Dry January Could Lower Your Cancer Risk


In case you need it, here’s another reason to go all-in on Dry January: Scientists with the World Health Organization found that reducing or eliminating alcohol consumption can lower your risk of oral and related cancers. The findings are the latest to indicate that even modest drinking isn’t harmless.

Scientists at the WHO’s International Agency for Research on Cancer produced a special report, published in the New England Journal of Medicine, in which they reviewed data from dozens of earlier studies. They were looking for a possible connection between cutting back on drinking and a later reduction in developing various types of cancer.

Overall, the team found a clear link between less drinking and a reduced risk of oral and esophageal cancer. They also found some limited evidence that less drinking could reduce the risk of breast, larynx, and colorectal cancer, and inadequate evidence that it could reduce the risk of liver and throat cancer. Lastly, they found that acetaldehyde, a toxin produced when our bodies break down alcohol, is a key contributor to alcohol-related cancers, and that less drinking reduces our exposure to it.

Plenty of research has shown that alcohol helps cause cancer. According to the WHO, for instance, more than 740,000 cancer cases were estimated to be caused by alcohol use in 2020. But the authors say it’s valuable to understand the possible benefits of reduced alcohol consumption, especially since not all carcinogens are the same in how they increase our risk.

“It’s important because there are some exposures where you may not see a lot of benefits after you reduce or eliminate the exposure. Some viral infections, like hep b or c, are like this. That’s why the hepatitis vaccine is recommended early in life,” study author Farhad Islami, an epidemiologist at the American Cancer Society, told STAT News. “We also want to see this kind of evidence before recommending guidelines for people, and these kinds of studies help us to create risk predictions in the future.”
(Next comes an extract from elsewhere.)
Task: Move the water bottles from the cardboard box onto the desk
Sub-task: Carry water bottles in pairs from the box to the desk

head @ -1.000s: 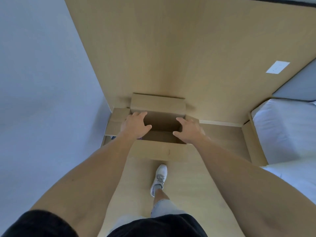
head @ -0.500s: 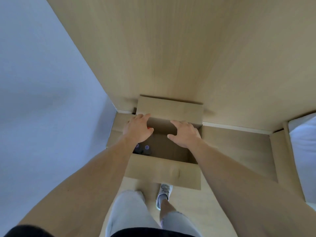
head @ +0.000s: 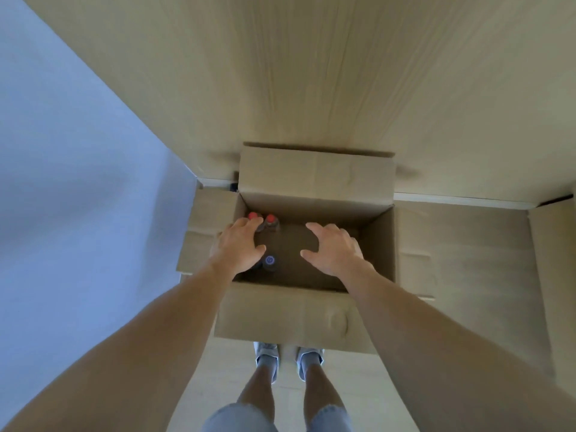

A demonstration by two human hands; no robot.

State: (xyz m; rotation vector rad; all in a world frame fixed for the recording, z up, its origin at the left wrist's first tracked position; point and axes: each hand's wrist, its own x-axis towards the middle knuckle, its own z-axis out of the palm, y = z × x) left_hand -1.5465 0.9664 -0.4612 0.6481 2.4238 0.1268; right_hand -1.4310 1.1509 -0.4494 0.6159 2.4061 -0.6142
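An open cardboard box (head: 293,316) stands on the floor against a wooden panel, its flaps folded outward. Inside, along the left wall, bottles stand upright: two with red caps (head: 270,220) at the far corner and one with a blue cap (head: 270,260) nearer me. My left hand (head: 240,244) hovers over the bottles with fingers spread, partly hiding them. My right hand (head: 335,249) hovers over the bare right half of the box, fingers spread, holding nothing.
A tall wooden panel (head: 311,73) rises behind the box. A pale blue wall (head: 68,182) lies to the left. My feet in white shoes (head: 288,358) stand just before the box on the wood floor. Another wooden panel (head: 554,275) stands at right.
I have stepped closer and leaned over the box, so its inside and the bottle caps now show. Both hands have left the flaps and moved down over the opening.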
Cutting back on any amount of alcohol is likely to help you down the road, though the scientists say that more research is needed to quantify the benefits to reducing cancers outside of the mouth and esophagus. But for those who want the most protection from cancer, it’s probably best to abstain altogether. Many studies have found even light to moderate drinking can raise the risk of cancer and other health problems, and the WHO has previously stated that there is no truly safe level of alcohol consumption.